Il n’a échappé à personne que l’un des enjeux majeurs de l’élection présidentielle américaine de novembre prochain est la gestion de la crise sanitaire du Covid 19. D’un côté, Donald Trump et son camp se targuent d’avoir évité le pire au pays tout en maintenant son économie à flot, et de l’autre, le candidat démocrate Joe Biden reproche une prise en charge calamiteuse et inégalitaire. Cette opposition idéologique est représentative de la fracture présente dans le paysage politique américain depuis le milieu du XXème siècle, et ce pour de nombreuses raisons.
Preuve en est, le pays ne comportant pas de couverture sociale comparable à celle de nombreux pays européens comporte des dépenses de santé représentant 17% de son PIB (contre 8,7% en France). Comment est-il possible de disposer d’un système aussi frugal entraînant des pertes aussi conséquentes?
La mise en place d’une sécurité sociale aux Etats-Unis date de 1935. Date à laquelle le président Franklin D. Roosevelt a entériné le Social Security Act, instaurant entre autres un financement des retraites et d’une assurance chômage. Ce document législatif s’inscrit dans le cadre du New Deal, visant à relancer l’économie américaine via un choc de demande à l’issue de la crise de 1929. Plusieurs tentatives ont été effectuées dans les années suivantes pour inclure au programme une assurance santé généralisée. Ce fut chose faite en 1965 sous la présidence de Lyndon B. Johnson. S’ensuit une période politique dominée par l’idéologie néoconservatrice dont le paroxysme est atteint sous la présidence de Ronald Reagan, qui diminua les subventions allouées aux programmes de santé ainsi que le nombre de personnes pouvant en bénéficier.
Aujourd’hui s’opposent encore deux écoles de pensée : ceux souhaitant l’établissement d’un système universel de santé public (entre autres dans le cadre du Green New Deal), menés par des personnalités comme Elizabeth Warren et Alexandra Occasio-Cortez, et de l’autre, ceux qui souhaitent maintenir un système libéral et non interventionniste, dont le président Trump est l’un des porte-étendards. Sa politique de santé publique a ainsi été caractérisée par la volonté de démanteler l’Obamacare, un élargissement de la sécurité sociale proposé par l’ancien président des États-Unis.
Ce bref historique permet de voir à quel point la santé est révélatrice du clivage de plus en plus prononcé entre néoconservateurs et sociaux-réformistes, dans un contexte de tension sanitaire importante.
En effet, la situation sanitaire aux États-Unis se couple avec de fortes inégalités d’accès aux soins. Une grande proportion des personnes touchées aussi bien par le Covid que par l’addiction aux opioïdes est composée de minorités ethniques, souvent pauvres et incapables d’accéder à une prise en charge médicale. On a ainsi vu moult vidéos de citoyens américains se relevant comme si de rien n’était immédiatement après une overdose, car des soins médicaux leur auraient été financièrement meurtriers. La conséquence de cette situation est une diminution de l’espérance de vie aux États-Unis depuis 2016, fait inédit au 21ème siècle.

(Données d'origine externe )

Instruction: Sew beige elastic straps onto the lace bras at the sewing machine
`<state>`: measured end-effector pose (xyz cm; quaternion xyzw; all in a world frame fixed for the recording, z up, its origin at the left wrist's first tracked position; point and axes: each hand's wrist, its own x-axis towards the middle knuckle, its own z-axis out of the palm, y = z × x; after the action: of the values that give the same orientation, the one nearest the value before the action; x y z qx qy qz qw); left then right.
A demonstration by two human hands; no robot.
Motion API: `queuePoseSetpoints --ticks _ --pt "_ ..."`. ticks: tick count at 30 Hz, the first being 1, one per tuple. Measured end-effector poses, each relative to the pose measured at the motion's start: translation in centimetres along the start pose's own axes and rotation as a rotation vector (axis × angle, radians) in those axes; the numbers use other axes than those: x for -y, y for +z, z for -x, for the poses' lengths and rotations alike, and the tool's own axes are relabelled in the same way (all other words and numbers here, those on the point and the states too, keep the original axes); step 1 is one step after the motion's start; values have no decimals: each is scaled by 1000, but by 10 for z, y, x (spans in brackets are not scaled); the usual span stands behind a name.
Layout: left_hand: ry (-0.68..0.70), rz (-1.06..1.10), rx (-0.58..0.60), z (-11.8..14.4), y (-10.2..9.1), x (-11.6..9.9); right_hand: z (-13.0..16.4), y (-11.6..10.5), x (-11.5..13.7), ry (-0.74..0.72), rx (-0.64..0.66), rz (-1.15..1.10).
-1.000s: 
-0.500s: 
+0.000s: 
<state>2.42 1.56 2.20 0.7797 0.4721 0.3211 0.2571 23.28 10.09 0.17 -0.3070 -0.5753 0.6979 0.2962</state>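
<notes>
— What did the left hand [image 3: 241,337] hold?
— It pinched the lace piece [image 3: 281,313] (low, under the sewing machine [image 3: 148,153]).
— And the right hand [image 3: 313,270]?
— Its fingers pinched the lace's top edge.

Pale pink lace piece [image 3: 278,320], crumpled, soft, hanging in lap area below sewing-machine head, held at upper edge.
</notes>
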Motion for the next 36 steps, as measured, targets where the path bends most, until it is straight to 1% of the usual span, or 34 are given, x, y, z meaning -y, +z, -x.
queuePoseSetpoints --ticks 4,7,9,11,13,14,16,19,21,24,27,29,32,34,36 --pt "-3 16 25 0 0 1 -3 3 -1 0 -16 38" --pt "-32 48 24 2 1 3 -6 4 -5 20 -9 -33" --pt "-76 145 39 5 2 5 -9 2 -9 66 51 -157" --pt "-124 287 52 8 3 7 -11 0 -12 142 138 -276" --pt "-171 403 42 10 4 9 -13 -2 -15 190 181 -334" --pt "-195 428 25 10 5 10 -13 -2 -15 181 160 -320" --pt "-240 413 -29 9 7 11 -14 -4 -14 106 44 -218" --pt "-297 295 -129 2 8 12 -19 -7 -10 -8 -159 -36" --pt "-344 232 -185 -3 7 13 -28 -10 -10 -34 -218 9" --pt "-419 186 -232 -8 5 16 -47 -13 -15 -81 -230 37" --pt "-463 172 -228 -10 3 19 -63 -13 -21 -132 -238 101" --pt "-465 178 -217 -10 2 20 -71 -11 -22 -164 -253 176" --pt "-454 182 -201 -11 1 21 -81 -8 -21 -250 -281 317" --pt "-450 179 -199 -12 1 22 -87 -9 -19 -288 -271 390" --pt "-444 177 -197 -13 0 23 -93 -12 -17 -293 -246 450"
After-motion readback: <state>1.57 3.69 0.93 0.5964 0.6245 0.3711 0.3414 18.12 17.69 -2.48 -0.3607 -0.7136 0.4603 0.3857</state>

Si on s’y intéresse, on peut déceler dans ce système les limites de l’ultra libéralisme appliqué au niveau d’un État. Pour s’en convaincre, il suffit de se pencher sur l’état de la restauration scolaire aux États-Unis : les normes de qualité y sont tellement basses, de même que l’omniprésence du lobby de l’agro-alimentaire qu’on en vient à proposer des menus disproportionnés et saturés aux élèves qui en bénéficient, ce qui laisse à réfléchir quand on sait que l’obésité est l’une des premières causes de mortalité dans le pays, et particulièrement chez les populations les plus fragiles.
Par conséquent, s’attaquer au sujet de la santé revient à reconsidérer le modèle socio-économique américain dans son entièreté. S’il semble qu’un mouvement vers une universalisation de la couverture sociale ne semble pas possible dans l’immédiat (cf. les propositions de Joe Biden n’incluant pas une telle mesure), le choix qui s’offre aux électeurs américains en novembre prochain va décider de la trajectoire idéologique du pays pour les années qui viennent. Le modèle politique qui sortira vainqueur des urnes fera probablement référence pendant les années suivantes, y compris sur le sujet de la santé, et donc littéralement sur les vies de chacun.